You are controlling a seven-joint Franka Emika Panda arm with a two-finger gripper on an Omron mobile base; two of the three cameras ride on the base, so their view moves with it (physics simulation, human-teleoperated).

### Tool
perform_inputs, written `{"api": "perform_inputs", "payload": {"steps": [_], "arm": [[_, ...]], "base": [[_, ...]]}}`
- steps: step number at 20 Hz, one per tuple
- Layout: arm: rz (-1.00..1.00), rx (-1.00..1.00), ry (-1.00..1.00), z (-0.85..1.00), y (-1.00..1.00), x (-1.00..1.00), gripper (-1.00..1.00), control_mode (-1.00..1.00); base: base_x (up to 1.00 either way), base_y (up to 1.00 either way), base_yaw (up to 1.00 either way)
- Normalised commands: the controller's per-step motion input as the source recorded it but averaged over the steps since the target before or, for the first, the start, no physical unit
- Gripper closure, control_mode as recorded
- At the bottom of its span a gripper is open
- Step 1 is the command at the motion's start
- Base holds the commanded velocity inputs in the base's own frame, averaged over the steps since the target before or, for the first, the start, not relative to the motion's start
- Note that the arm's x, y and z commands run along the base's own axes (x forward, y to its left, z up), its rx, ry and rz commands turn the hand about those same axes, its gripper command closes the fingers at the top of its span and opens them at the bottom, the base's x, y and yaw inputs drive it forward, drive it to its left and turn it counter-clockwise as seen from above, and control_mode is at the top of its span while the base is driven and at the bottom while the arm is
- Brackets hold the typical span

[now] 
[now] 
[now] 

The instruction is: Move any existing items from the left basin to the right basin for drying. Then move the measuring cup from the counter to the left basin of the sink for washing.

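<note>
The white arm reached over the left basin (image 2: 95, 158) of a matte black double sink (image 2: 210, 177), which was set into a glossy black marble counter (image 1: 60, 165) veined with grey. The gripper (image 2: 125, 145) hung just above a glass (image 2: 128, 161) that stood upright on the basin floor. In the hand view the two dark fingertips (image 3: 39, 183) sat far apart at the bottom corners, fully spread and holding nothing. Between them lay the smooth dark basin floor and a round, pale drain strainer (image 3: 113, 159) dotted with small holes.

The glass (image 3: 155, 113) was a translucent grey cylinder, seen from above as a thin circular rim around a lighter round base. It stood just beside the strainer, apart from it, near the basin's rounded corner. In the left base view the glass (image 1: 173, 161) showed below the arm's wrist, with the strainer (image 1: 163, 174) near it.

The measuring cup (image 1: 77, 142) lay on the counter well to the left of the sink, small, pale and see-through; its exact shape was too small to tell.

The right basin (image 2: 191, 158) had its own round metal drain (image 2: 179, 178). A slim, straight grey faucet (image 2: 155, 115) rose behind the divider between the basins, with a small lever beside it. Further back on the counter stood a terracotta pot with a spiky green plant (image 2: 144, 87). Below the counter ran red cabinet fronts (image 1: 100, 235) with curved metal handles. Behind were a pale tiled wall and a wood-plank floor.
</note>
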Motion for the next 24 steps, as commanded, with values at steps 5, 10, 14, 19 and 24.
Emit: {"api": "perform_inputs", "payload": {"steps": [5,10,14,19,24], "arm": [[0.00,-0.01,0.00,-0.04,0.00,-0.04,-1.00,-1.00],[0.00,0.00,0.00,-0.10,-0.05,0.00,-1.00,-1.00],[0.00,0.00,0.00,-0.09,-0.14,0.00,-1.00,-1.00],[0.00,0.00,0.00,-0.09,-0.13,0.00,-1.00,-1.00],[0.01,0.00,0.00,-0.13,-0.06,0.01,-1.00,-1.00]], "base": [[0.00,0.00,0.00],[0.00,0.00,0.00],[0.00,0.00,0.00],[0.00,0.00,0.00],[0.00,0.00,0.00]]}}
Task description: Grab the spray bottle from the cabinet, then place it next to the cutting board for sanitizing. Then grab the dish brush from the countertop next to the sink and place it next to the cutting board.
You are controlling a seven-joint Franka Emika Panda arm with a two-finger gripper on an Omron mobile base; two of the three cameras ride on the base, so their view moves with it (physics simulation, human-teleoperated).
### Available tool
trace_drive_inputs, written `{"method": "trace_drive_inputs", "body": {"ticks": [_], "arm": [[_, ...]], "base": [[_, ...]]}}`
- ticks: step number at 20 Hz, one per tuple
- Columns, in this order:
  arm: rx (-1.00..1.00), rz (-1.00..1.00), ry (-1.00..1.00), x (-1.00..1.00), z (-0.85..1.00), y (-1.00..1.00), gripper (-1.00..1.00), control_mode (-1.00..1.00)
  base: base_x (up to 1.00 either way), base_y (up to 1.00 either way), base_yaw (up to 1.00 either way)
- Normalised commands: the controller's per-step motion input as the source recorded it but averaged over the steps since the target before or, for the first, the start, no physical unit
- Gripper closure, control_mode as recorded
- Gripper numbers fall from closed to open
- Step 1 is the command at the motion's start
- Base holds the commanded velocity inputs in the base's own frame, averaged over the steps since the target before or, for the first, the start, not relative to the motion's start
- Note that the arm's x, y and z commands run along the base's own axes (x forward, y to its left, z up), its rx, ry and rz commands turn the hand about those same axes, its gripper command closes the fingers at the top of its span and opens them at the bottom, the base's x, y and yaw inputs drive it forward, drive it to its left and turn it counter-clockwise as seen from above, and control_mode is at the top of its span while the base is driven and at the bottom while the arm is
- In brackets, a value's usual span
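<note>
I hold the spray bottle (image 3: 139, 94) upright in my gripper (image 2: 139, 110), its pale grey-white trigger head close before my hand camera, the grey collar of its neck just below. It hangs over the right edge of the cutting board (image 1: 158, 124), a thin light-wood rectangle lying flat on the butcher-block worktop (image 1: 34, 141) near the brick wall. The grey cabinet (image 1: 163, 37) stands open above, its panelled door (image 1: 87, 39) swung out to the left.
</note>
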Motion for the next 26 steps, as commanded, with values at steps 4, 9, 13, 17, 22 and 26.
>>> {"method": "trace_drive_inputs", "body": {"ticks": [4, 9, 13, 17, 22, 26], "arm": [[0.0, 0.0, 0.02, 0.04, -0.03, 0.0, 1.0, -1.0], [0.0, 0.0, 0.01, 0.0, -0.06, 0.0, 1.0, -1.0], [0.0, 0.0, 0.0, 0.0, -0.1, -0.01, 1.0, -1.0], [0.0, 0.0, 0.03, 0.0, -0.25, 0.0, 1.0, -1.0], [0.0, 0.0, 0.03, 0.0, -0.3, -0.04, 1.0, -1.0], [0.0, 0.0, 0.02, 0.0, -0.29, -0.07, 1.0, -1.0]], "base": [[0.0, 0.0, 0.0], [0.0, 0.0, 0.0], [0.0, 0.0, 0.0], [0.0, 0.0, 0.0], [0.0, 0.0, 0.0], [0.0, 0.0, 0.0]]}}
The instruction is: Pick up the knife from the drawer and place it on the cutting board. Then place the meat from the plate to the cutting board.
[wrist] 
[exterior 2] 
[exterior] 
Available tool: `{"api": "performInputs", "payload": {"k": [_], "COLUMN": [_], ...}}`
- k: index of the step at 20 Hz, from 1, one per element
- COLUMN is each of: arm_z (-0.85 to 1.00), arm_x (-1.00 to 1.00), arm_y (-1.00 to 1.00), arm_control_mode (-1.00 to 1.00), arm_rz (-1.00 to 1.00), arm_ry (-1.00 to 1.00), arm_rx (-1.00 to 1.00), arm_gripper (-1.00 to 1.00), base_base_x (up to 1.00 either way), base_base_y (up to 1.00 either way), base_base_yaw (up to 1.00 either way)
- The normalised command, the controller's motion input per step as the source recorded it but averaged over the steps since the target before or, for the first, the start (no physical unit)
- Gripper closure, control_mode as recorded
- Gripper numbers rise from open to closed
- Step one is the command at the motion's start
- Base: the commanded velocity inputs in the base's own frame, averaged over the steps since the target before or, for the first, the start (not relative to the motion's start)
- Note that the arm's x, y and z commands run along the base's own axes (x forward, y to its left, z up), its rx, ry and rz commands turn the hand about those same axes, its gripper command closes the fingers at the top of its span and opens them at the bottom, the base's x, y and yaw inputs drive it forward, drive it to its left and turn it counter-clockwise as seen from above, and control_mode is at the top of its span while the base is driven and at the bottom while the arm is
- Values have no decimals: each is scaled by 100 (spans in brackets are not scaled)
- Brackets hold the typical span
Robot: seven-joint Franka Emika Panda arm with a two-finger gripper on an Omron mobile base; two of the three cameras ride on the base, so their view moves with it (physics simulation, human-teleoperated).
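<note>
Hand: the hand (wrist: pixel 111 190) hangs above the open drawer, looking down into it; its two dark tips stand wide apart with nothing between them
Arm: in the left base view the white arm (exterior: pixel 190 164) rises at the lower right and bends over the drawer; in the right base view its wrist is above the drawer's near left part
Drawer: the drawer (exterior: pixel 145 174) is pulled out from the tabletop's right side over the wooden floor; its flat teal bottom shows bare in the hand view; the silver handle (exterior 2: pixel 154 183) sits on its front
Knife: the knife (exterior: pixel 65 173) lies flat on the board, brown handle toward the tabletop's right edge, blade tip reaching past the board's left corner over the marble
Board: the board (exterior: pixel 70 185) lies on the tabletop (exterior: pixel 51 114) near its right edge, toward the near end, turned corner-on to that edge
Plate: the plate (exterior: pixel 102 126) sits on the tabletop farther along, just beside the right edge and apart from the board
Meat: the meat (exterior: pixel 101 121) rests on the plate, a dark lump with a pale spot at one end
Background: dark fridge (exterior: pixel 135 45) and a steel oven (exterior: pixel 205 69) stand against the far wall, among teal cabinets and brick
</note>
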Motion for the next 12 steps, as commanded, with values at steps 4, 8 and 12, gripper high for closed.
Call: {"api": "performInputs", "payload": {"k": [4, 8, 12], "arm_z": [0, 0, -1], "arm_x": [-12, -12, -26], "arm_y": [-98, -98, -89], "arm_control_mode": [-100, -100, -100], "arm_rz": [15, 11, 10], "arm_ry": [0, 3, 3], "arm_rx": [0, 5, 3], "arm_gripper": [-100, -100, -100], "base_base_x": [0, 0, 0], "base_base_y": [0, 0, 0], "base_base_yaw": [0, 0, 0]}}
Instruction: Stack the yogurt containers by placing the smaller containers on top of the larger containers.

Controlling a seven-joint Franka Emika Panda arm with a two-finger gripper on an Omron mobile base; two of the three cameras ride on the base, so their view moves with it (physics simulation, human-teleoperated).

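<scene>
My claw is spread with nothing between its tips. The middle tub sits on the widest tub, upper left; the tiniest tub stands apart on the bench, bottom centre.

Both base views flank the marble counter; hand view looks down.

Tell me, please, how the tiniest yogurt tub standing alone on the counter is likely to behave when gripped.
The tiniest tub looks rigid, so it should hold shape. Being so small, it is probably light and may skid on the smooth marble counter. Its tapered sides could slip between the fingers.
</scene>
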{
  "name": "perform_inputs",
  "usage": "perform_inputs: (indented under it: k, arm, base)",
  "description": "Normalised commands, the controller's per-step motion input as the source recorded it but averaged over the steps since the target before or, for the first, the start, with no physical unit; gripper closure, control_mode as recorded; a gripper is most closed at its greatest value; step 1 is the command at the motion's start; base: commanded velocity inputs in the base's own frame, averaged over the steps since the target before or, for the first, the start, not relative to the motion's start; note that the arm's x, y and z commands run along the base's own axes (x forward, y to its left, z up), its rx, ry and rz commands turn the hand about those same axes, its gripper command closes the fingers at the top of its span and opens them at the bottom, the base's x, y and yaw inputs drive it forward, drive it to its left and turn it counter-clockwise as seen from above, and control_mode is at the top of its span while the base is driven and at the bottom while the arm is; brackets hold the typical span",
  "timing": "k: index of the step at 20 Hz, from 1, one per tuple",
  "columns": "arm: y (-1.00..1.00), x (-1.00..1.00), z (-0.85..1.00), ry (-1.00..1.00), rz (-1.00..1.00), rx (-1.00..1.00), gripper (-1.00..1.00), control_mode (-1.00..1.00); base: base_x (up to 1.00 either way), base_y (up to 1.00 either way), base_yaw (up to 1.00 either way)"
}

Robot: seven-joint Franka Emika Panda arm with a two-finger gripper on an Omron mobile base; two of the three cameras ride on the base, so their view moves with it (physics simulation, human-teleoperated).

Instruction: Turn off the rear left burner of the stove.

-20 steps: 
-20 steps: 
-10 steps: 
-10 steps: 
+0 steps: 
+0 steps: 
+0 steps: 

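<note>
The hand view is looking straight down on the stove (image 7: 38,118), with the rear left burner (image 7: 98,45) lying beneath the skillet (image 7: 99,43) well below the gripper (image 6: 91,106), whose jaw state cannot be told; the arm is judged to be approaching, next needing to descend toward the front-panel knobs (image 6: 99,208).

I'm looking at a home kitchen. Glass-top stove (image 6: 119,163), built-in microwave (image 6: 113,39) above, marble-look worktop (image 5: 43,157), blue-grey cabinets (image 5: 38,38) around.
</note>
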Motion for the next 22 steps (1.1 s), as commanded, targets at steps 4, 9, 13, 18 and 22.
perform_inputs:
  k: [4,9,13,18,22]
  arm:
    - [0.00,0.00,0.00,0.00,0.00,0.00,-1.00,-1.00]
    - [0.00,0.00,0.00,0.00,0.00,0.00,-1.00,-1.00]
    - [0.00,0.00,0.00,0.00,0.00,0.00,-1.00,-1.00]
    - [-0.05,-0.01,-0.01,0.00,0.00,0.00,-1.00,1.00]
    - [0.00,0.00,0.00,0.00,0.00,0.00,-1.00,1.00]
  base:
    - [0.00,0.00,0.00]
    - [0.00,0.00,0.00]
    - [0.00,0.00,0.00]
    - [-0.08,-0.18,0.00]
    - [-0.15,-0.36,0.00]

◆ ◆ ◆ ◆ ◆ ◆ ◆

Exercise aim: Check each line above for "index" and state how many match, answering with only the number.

Answer space: 2